**Action item:**
Tally every line of the material that includes "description", then give the tally and nothing else.
· · · · ·
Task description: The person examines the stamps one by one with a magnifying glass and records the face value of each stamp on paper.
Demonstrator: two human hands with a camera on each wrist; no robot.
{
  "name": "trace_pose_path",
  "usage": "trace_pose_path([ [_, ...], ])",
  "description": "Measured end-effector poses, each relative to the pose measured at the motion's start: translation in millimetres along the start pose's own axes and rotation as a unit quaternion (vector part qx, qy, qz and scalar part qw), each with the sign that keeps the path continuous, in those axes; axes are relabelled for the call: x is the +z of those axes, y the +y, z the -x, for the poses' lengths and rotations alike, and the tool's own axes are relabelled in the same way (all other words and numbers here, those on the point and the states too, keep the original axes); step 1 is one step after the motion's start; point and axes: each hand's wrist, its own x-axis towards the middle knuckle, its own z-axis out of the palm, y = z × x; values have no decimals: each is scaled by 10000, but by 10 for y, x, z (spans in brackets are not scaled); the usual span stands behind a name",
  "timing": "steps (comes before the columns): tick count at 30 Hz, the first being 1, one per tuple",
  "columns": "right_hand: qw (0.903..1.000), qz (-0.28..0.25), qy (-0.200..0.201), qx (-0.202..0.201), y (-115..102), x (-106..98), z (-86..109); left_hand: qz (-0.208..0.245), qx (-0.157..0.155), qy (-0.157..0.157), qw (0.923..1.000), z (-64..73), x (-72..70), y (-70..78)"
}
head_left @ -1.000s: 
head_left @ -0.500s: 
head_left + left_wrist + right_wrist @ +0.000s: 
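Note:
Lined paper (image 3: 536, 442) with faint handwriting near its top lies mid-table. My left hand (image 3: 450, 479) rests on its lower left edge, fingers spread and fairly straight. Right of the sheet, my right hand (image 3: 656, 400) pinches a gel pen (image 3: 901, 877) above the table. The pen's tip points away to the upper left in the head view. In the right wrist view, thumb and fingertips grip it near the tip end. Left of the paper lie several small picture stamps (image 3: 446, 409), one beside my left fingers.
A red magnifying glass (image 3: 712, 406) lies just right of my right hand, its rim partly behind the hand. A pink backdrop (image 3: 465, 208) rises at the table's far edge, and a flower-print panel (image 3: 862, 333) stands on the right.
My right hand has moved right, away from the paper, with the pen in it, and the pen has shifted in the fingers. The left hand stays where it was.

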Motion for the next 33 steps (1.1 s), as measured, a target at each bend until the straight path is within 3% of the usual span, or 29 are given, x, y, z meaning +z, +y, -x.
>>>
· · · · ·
**Answer space:**
2